Chez les supporters et sociétaires du MAS de Fès, certains en rêvent secrètement, d’autres affichent clairement cette ambition.
Invaincu lors de la phase aller de la Botola Pro, le Moghreb de Fès est en train de réussir un retour tonitruant au premier plan.
Avec à son actif neuf victoires et sept matchs nuls, le MAS retrouve une sérénité et un standing qu’il avait perdus depuis belle lurette.
Au moins depuis 2011 et ses deux sacres en CAF Confederation Cup et en CAF Super Cup.
Il est vrai que des crises internes à répétition, conjuguées à une instabilité technique et financière, avaient ouvert la voie à une longue période de vaches maigres.

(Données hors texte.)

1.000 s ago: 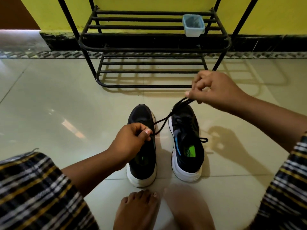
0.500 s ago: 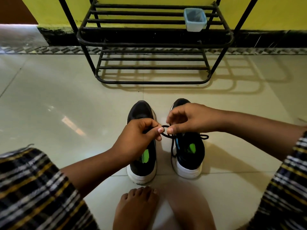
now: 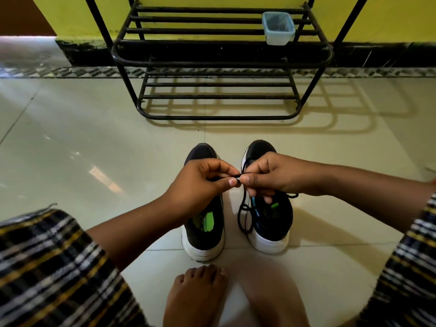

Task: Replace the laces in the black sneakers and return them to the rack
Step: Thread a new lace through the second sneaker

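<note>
**Black lace pinched between both hands above the sneakers**

Head view: two black sneakers on the pale tiled floor, side by side, toes toward the rack; left sneaker with white sole and a green insole patch, partly covered by the left forearm; right sneaker just beside it, heel nearest the camera, toe showing past the knuckles. Left hand raised over the left sneaker, grip narrow, thumb and forefinger curled and pinching the black lace; right hand over the right sneaker, grip likewise narrow, thumb and forefinger closed on the same lace; fingertips of both hands meeting in the gap between the shoes. Lace running down from that pinch point, hanging in a loose loop along the inner side of the right sneaker; a short end sticking out past the right side of that shoe, below the right wrist. Black metal rack standing against the yellow wall, well apart from the shoes; small pale blue container on its upper shelf, toward the right. Bare foot on the floor just behind the left sneaker's heel; checked cloth at both lower corners.
</note>
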`<state>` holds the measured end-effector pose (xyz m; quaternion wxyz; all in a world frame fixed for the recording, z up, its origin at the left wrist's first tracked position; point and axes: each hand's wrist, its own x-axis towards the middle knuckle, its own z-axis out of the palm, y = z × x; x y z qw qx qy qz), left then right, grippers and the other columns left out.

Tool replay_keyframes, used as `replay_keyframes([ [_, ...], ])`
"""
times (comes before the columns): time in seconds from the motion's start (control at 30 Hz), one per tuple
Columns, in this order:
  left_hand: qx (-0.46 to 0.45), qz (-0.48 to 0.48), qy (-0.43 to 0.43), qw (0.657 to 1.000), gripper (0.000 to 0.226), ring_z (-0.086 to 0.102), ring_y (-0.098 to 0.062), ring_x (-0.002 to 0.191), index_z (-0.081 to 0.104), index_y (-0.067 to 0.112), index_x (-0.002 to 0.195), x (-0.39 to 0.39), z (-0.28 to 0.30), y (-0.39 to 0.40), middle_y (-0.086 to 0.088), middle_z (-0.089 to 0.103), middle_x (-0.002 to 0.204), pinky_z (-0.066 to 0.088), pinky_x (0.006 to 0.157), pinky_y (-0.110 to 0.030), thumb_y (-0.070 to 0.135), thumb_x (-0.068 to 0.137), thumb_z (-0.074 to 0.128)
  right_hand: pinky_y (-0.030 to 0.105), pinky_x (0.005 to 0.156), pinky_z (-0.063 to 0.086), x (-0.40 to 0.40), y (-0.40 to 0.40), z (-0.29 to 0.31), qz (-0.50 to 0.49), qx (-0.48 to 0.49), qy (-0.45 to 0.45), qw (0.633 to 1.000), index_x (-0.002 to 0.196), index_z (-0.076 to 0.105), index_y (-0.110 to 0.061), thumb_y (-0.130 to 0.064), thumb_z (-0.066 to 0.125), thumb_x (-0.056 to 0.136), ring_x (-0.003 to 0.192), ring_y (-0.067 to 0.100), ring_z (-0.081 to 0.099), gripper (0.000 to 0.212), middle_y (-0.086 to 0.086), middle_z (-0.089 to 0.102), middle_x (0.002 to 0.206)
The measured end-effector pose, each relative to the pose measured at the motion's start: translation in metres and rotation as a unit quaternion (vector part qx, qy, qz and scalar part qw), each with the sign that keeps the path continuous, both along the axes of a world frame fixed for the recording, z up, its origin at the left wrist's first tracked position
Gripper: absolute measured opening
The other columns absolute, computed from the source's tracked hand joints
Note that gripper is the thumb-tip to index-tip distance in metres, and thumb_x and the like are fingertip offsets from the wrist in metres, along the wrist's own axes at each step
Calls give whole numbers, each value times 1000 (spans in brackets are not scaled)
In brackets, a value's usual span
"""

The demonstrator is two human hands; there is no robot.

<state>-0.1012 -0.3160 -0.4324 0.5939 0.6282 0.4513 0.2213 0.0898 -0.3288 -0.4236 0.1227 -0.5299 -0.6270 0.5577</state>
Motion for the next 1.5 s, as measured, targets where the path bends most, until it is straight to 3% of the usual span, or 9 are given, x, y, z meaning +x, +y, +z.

Les résultats et la manière
Aujourd’hui, fort d’une restructuration rationnelle autour de dirigeants chevronnés et de bonne volonté, d’un staff technique affûté qui fait ses preuves, d’un public nombreux, fidèle et inconditionnel, ainsi que d’un groupe homogène de joueurs, le club fassi figure dans le haut du tableau et semble bien parti pour y rester jusqu’au bout.

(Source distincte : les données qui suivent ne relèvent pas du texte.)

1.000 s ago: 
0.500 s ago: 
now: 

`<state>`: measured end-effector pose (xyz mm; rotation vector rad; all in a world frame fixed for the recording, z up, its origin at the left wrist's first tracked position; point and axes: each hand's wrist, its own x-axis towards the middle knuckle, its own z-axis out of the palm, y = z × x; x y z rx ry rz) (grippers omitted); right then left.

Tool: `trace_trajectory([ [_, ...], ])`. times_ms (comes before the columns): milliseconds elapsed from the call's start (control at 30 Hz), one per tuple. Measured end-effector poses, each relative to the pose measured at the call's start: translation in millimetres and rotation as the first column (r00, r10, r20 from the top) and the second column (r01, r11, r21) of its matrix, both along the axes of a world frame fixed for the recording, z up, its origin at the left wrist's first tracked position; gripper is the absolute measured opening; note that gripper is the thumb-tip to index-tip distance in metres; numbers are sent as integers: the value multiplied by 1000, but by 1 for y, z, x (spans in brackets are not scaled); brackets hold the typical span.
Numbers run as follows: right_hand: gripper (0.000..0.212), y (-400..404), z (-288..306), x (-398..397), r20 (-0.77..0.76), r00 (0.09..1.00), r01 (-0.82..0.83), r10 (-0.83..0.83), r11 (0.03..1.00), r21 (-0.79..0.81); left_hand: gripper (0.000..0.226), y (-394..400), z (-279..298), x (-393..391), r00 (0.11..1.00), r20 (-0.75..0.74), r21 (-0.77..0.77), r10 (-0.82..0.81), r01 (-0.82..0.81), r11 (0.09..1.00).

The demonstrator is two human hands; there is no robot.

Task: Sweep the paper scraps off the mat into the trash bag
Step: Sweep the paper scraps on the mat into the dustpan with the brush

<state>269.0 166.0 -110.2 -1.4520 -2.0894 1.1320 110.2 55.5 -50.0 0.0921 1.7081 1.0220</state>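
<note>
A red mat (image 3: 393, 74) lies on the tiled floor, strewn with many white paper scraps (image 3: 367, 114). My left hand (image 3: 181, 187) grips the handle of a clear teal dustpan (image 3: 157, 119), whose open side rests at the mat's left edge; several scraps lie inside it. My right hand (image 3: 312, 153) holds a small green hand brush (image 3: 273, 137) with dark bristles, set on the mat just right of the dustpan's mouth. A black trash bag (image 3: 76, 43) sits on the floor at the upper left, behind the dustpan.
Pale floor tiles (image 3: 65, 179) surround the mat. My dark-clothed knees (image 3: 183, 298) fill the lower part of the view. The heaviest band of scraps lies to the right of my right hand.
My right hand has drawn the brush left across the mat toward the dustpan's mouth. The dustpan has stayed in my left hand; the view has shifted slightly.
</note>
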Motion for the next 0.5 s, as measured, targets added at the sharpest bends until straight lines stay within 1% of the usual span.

Sur le terrain, les prestations sont convaincantes, l’équipe affiche une grande motivation et, pour la première fois de son histoire, aucune défaite n’a été concédée lors de la phase aller de la Botola Pro.
En termes de jeu collectif, cette saison, le MAS est certainement l’équipe la plus spectaculaire, avec, cerise sur le gâteau, des buts de toute beauté, dont certains d’anthologie, comme celui inscrit contre le Wydad AC sur une « rabona » qui a fait le tour du monde.
Le Moghreb de Fès n’a plus remporté le titre de champion du Maroc depuis 1985 avec l’inoubliable feu Bouchaib Ghalmi, ce qui signifie qu’à Fez, les moins de quarante ans n’ont jamais connu cette consécration.
Tout Fès se remet donc à rêver du titre : certains en parlent discrètement, tandis que d’autres affichent ouvertement cette ambition.
Les plus lucides estiment que les points bêtement perdus pourraient pénaliser l’équipe dans la course au titre, tandis que d’autres dénoncent un complot visant à empêcher le MAS d’être sacré champion.
Ces derniers n’ont pas forcément tort lorsqu’on se rappelle le but refusé face à l’AS FAR, puis plus récemment ce penalty inexistant accordé, comme par hasard, à la RS Berkane, privant les Fassis d’une victoire méritée.
Honnêtement, cette équipe du Moghreb de Fès est séduisante, avec un jeu plaisant et chatoyant. Nul doute que si elle poursuit sur sa lancée d’invincibilité, elle ferait un très beau champion du Maroc.
Seulement, il faudra garder les pieds sur terre, car la concurrence s’annonce féroce avec l’AS FAR, les deux grands clubs casablancais et même la RS Berkane, qui n’a plus que la Botola Pro pour sauver sa saison malgré une baisse de régime évidente.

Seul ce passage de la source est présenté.